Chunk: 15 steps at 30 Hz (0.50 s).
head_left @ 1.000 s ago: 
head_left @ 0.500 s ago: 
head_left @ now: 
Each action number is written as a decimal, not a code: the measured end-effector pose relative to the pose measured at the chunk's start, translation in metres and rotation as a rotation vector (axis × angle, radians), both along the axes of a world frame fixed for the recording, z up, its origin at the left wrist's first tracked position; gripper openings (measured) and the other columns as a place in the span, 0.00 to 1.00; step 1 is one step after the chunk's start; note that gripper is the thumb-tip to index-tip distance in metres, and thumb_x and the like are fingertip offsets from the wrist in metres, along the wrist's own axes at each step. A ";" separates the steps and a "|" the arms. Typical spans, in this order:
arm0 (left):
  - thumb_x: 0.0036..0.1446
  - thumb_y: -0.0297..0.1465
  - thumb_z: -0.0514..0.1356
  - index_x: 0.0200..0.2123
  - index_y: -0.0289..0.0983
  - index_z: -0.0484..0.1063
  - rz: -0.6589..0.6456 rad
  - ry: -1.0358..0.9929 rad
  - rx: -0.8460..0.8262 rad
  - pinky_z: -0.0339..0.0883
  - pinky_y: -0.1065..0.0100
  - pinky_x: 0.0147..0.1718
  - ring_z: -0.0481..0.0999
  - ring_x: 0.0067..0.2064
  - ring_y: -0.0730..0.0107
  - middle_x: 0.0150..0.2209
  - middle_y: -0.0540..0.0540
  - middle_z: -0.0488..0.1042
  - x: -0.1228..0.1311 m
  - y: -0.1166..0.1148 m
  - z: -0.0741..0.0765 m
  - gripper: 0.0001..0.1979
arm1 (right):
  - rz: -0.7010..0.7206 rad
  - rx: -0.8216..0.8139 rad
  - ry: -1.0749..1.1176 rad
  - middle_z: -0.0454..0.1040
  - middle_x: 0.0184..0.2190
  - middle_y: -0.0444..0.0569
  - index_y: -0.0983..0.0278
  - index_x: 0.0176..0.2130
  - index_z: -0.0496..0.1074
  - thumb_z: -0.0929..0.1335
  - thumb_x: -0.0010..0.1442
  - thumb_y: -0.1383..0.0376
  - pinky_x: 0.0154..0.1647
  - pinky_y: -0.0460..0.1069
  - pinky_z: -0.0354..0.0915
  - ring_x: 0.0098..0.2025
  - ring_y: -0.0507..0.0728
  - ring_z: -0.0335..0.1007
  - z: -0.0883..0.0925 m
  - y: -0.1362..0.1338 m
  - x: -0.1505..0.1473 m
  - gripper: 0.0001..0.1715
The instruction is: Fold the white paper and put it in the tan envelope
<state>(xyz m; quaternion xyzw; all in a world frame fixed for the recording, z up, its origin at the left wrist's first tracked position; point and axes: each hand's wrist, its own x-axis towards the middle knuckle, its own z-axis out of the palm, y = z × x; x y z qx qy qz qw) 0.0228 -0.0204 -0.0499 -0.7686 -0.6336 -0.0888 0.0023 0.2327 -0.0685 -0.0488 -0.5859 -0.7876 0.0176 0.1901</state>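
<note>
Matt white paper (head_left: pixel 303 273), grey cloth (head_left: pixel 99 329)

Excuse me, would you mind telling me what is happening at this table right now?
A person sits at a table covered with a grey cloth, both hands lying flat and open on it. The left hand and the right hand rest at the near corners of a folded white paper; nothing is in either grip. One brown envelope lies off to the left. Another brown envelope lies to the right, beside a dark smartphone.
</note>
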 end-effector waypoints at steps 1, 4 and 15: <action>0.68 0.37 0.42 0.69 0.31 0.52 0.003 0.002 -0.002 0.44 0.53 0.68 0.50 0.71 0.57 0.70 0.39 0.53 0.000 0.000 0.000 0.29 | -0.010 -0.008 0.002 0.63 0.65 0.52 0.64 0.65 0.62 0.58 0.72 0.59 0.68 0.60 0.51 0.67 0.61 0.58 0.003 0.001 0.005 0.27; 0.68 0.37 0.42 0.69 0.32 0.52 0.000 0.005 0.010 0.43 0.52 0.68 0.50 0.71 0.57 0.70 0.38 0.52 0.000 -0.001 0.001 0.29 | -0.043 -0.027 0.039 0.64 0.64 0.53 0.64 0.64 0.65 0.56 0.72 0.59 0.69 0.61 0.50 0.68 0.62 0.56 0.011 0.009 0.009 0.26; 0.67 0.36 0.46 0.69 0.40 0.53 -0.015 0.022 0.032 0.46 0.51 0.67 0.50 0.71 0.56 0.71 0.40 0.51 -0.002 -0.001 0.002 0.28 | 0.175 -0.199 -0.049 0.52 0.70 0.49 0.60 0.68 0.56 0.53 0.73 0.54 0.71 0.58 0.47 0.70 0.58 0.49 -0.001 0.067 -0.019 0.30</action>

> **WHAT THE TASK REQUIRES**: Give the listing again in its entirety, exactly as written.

> **SOLUTION**:
Chunk: 15 steps at 30 Hz (0.50 s).
head_left @ 1.000 s ago: 
head_left @ 0.500 s ago: 
head_left @ now: 
Each action number is written as a decimal, not a code: the measured end-effector pose relative to the pose measured at the chunk's start, translation in metres and rotation as a rotation vector (axis × angle, radians), both along the axes of a world frame fixed for the recording, z up, its origin at the left wrist's first tracked position; gripper openings (measured) and the other columns as a place in the span, 0.00 to 1.00; step 1 is one step after the chunk's start; note that gripper is the thumb-tip to index-tip distance in metres, and thumb_x and the like are fingertip offsets from the wrist in metres, along the wrist's own axes at each step. A ";" separates the steps and a "|" the arms. Typical spans, in this order:
arm0 (left):
  - thumb_x: 0.0036..0.1446
  - thumb_y: -0.0297..0.1465
  - thumb_z: -0.0514..0.1356
  - index_x: 0.0200..0.2123
  - index_y: -0.0289..0.0983
  - index_z: -0.0484..0.1063
  - rz: -0.6589..0.6456 rad
  - ry: -1.0358..0.9929 rad
  - rx: -0.8460..0.8262 rad
  - pinky_z: -0.0339..0.0883
  - pinky_y: -0.1065..0.0100
  - pinky_x: 0.0147..0.1718
  - ring_z: -0.0481..0.0999
  - ring_x: 0.0067..0.2064
  - ring_y: -0.0730..0.0107
  - middle_x: 0.0150..0.2209
  - middle_y: -0.0540..0.0540
  - middle_z: -0.0488..0.1042
  - x: -0.1228..0.1311 m
  - y: -0.1166..0.1148 m
  - z: -0.0741..0.0765 m
  - gripper: 0.0001..0.1979
arm1 (right):
  - rz: -0.7010..0.7206 rad
  - rx: -0.8216..0.8139 rad
  - ry: -1.0749..1.1176 rad
  - middle_z: -0.0454..0.1040
  - middle_x: 0.0184..0.2190
  - middle_y: -0.0444..0.0569
  - index_y: -0.0983..0.0278
  - index_x: 0.0176..0.2130
  - index_z: -0.0496..0.1074
  - thumb_z: -0.0929..0.1335
  - thumb_x: -0.0010..0.1442
  - thumb_y: -0.1383..0.0376
  - pinky_x: 0.0154..0.1647
  - pinky_y: -0.0460..0.1069
  - pinky_z: -0.0354..0.0915
  - ring_x: 0.0098..0.2025
  - ring_y: -0.0507..0.0728
  - ring_z: -0.0335..0.1007
  - z: -0.0883..0.0925 m
  - y: -0.1362..0.1338 m
  - x: -0.1505..0.1473 m
  - gripper: 0.0001..0.1715
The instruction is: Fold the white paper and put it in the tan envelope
<state>(xyz m; quaternion xyzw; all in a world frame fixed for the recording, z up, its origin at the left wrist's first tracked position; point and axes: each hand's wrist, its own x-axis towards the middle knuckle, its own z-axis out of the palm, y = z × x; x y z qx qy qz qw) 0.0228 -0.0204 -0.0499 -0.7686 -0.6336 -0.0888 0.0023 0.2327 -0.0685 -0.0488 -0.5859 -0.7876 0.0176 0.1901</state>
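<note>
Matt white paper (head_left: pixel 303 273), grey cloth (head_left: pixel 99 329)

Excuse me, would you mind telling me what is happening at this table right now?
A person sits at a table covered with a grey cloth, both hands lying flat and open on it. The left hand and the right hand rest at the near corners of a folded white paper; nothing is in either grip. One brown envelope lies off to the left. Another brown envelope lies to the right, beside a dark smartphone.
</note>
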 end-effector waypoints at steps 1, 4 and 15: <action>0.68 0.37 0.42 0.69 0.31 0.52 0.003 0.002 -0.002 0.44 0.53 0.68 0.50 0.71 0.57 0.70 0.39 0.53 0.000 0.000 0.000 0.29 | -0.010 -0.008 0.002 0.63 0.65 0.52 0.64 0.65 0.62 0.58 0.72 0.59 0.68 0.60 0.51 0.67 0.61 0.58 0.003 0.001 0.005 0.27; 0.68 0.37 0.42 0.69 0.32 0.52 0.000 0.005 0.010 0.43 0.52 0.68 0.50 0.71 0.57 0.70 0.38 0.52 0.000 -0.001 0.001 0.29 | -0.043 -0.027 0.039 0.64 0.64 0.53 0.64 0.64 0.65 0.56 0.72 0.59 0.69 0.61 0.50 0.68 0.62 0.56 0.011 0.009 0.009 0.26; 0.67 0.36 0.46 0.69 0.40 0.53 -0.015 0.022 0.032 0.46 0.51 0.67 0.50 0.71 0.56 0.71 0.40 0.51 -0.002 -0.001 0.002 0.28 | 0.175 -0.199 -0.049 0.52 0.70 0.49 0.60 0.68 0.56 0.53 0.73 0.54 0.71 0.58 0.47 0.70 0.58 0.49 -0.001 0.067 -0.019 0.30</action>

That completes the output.